*** Opening Input data ***

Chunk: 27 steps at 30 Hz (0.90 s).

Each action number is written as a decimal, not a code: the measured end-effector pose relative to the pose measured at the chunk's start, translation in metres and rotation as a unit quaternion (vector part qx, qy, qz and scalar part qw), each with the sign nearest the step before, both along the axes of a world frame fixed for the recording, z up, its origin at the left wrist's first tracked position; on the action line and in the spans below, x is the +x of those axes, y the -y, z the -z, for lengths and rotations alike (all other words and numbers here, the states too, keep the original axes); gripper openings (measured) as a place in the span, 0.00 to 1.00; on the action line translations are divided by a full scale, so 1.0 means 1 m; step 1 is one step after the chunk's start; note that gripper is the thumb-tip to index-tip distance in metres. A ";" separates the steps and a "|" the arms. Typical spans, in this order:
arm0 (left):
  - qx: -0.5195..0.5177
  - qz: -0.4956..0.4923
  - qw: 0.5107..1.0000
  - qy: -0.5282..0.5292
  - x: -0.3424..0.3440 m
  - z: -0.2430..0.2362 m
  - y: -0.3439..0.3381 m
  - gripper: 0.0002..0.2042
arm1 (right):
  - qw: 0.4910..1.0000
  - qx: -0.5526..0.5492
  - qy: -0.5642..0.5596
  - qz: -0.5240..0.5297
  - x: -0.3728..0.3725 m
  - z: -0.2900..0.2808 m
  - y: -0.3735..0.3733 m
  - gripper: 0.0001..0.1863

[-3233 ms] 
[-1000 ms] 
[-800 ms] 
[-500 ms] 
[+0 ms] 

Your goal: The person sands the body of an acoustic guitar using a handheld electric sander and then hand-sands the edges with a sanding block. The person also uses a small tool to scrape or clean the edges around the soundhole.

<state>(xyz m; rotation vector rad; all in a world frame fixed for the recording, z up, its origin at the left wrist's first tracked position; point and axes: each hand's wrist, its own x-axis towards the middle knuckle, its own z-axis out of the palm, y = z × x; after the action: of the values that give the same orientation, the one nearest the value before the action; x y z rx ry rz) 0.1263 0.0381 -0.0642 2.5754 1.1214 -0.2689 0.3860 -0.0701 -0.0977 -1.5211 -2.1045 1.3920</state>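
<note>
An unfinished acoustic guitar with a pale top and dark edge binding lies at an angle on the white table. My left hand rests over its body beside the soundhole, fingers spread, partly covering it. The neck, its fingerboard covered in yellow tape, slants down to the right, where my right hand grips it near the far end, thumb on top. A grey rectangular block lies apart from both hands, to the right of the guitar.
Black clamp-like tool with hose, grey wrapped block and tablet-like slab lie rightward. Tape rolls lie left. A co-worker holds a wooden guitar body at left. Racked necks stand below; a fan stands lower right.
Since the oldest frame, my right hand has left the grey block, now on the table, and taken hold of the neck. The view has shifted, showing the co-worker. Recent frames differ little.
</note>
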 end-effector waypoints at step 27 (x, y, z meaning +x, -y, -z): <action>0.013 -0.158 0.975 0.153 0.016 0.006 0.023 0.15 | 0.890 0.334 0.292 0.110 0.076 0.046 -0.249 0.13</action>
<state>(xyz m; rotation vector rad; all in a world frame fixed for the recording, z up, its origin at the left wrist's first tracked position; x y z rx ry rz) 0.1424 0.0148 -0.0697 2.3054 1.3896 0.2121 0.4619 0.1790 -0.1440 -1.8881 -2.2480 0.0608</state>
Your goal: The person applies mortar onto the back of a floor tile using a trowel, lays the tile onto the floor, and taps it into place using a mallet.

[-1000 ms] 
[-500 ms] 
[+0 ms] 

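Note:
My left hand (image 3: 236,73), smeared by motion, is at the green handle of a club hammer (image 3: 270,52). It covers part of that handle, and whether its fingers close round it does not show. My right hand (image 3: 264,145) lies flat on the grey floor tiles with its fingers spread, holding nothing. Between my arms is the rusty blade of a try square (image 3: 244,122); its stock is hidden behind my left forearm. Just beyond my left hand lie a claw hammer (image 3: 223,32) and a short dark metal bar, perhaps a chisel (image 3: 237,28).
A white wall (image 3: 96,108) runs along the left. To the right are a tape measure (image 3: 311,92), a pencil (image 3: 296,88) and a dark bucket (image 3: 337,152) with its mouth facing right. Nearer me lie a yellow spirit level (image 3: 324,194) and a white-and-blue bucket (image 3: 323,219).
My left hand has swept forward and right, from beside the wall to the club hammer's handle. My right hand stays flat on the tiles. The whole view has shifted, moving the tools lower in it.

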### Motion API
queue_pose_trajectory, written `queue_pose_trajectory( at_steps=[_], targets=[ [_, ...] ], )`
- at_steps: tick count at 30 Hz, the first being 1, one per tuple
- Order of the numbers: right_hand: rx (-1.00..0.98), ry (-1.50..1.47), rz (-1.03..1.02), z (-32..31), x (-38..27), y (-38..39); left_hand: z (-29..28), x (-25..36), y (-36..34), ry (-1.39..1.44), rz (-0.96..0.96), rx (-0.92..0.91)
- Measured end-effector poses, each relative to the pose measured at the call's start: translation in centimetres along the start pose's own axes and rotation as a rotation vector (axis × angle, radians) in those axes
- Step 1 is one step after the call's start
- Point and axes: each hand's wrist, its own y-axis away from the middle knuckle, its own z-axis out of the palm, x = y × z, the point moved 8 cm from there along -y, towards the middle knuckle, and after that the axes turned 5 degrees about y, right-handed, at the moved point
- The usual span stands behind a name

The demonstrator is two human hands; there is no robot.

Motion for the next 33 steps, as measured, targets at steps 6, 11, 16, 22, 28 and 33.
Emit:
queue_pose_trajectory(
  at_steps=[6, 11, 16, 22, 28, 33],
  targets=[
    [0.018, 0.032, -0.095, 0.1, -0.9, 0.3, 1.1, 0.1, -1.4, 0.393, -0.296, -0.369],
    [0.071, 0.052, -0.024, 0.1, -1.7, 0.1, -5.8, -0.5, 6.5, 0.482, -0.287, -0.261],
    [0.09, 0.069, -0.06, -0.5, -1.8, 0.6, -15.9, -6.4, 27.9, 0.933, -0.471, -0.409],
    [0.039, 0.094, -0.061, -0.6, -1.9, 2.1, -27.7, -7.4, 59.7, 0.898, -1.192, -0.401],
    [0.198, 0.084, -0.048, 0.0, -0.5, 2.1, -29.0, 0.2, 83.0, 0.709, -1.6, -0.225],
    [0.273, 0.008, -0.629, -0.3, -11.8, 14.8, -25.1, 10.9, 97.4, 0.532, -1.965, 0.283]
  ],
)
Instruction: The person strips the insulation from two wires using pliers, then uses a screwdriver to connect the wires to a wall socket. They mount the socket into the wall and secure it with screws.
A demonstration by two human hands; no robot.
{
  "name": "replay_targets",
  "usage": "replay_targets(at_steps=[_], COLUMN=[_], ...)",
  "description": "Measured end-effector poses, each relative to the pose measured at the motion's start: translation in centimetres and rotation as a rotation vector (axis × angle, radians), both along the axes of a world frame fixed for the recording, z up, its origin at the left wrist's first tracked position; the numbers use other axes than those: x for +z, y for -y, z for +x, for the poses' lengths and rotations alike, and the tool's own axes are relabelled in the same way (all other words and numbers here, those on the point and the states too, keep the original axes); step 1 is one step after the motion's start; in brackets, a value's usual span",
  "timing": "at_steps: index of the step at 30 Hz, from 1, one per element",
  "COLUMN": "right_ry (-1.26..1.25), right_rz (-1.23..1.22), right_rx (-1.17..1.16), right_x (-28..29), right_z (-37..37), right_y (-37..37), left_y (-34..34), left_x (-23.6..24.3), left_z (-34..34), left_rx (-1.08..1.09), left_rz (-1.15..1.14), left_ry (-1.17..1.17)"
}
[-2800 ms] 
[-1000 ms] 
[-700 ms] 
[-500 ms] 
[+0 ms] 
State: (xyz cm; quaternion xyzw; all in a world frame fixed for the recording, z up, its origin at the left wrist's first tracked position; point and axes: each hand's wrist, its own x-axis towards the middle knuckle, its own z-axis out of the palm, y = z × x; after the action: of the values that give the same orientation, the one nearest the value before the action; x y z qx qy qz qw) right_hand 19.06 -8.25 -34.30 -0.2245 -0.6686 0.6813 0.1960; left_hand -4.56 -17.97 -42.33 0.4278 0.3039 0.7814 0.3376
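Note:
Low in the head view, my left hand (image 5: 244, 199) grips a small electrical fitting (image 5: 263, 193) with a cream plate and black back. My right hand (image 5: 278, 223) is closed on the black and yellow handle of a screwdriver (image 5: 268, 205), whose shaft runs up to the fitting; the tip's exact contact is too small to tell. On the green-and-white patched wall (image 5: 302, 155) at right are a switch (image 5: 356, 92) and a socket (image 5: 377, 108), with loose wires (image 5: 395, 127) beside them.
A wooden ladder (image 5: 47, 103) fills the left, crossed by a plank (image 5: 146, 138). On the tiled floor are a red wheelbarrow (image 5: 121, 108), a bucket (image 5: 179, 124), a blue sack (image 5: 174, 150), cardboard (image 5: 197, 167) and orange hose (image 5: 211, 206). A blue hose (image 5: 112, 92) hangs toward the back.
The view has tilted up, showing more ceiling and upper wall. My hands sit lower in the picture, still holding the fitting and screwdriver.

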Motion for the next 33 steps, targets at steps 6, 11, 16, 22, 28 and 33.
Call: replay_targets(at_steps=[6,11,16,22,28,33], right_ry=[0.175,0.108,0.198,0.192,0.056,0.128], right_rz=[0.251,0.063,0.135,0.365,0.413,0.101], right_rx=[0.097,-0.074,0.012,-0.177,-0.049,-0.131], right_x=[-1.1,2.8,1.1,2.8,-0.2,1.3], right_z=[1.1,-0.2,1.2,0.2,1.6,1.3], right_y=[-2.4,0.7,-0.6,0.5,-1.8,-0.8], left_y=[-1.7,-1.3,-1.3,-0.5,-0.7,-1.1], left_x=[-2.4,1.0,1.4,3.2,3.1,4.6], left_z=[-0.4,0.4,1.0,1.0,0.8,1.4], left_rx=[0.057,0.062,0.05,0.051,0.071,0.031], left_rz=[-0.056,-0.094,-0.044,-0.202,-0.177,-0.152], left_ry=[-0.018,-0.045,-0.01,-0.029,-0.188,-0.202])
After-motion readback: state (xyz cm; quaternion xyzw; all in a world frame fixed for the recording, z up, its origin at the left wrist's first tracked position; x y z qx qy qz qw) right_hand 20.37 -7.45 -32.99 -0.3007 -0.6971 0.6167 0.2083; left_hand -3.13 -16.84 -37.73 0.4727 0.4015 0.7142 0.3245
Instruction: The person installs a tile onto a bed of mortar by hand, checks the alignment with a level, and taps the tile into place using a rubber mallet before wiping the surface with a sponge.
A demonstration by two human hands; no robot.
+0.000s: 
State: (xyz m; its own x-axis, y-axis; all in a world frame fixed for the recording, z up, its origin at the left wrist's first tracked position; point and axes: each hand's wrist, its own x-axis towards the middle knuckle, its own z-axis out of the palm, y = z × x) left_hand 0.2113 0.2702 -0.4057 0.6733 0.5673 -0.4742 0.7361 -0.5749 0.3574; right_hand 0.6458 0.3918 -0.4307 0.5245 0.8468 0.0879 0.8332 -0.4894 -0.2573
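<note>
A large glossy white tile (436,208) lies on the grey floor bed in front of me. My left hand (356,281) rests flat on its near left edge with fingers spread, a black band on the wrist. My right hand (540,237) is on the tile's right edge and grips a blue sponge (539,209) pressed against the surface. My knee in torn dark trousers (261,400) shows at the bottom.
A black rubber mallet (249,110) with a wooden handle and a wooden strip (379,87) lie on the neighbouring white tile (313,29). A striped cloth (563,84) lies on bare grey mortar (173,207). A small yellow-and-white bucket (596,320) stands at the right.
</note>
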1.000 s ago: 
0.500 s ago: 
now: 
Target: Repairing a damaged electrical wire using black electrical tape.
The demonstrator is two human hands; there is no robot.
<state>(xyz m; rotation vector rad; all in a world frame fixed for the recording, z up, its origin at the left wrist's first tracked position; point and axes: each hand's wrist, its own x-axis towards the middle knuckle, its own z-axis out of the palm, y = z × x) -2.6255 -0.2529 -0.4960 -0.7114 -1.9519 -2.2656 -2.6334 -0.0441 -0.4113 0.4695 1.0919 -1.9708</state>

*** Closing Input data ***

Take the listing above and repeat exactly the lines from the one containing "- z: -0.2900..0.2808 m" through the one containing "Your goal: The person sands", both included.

Solution:
  - z: -0.2900..0.2808 m
  - y: -0.3735..0.3733 m
  - gripper: 0.0001..0.1863

[-3233 ms] 
[-1000 ms] 
[-800 ms] 
[-500 ms] 
[+0 ms] 

Your goal: The person sands the body of an acoustic guitar using a handheld electric sander and then hand-sands the edges with a sanding block. The person also uses a small tool to scrape or clean the edges around the soundhole.

What this exercise required is now done.